Golden Light and Quiet Words

The string lights behind me are like little held breaths of gold. The old microphone, a gift from my grandfather, is cool against my palms. He’d found it in a pawnshop, said it had stories to sing. Tonight, its silver mesh catches the glow, and I can almost smell the pipe tobacco and lemon drops he always kept in his pocket. I close my eyes, and the warmth of this green cardigan is the same as the afghan he’d drape over my shoulders when I played for him in his living room. He’d listen with his eyes closed too, nodding to a rhythm only he could hear.
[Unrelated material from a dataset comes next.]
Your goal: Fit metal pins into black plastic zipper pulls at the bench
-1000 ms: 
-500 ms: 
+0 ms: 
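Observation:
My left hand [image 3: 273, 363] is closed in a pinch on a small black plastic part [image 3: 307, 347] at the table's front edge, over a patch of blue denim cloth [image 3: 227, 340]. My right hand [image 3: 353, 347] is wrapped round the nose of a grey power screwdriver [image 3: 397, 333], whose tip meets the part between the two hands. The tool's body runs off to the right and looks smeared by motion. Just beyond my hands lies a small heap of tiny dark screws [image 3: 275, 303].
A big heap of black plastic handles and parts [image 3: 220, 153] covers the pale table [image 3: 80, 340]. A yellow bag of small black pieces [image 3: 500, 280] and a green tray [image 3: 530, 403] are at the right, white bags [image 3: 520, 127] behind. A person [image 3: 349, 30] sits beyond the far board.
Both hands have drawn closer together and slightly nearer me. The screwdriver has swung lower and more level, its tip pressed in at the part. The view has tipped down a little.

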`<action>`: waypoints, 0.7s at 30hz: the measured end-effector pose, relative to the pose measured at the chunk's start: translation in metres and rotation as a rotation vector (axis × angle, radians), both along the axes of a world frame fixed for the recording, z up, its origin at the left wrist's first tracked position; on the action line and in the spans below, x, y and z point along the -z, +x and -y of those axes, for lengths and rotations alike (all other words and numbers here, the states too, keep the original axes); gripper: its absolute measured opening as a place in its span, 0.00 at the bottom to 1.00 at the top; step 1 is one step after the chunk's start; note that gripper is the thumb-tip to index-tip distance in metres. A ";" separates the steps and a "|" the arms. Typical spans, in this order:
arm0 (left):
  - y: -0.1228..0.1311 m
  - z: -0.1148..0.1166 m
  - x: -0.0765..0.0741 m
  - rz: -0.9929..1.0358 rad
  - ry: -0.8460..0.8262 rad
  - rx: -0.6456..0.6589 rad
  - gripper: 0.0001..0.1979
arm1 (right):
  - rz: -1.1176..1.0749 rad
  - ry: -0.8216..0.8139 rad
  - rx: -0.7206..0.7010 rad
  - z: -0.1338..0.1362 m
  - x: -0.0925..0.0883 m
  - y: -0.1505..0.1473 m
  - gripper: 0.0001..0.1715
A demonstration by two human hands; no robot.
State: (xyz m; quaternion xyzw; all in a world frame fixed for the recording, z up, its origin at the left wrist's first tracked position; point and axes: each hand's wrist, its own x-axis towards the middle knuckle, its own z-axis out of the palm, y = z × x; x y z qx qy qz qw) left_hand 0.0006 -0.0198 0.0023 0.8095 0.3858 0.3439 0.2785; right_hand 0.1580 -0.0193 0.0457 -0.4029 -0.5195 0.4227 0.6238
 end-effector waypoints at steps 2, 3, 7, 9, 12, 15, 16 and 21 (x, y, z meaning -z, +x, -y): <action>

He’s been gone two winters now, but sometimes, when the air is just right and the light is low, I feel his quiet presence in the space between notes. It’s not a grand haunting. Just a soft, familiar hum, like the last chord of a song still lingering in the wood. I open my mouth, and the air is full of all the small, golden things we don’t say, but somehow, we still sing.

547
The Comfort of the Grey
@mara-quinn2026.06.02

The Comfort of the Grey

The light comes in soft today, the color of wet slate. I am holding this mug with both hands, feeling the weight of it settle into my palms. It feels heavy, solid—a little anchor against the cold glass of the window pane. Outside, the world is a blur of grey and green, washed clean by the steady rhythm of the rain. It’s the kind of afternoon that asks for nothing but patience, a slow exhale in the middle of a busy world. The wool of my sweater is rough against my chin, a familiar scratch that reminds me I am here. I remember writing the melody for "Blue Sunday" on a day exactly like this. My fingers were stiff from the chill, but the old radiator behind me was ticking a rhythm I tried to follow on my guitar. My mother brought me tea in this same mug. She didn't say anything, just set it down and smoothed the corner of the paper where I’d spilled water. It wasn't about the music that day; it was about the quiet company, the way she let me sit in the sadness of the chord changes without trying to fix them. There is a stillness here I can still reach across the wires to touch. I used to think that to live meant to rush, to fill every silence with a melody. But now I know the spaces between the notes matter just as much as the sound. The warmth seeping into my palms, the sound of water hitting the glass—it’s enough. It is the whole song, playing softly in the grey.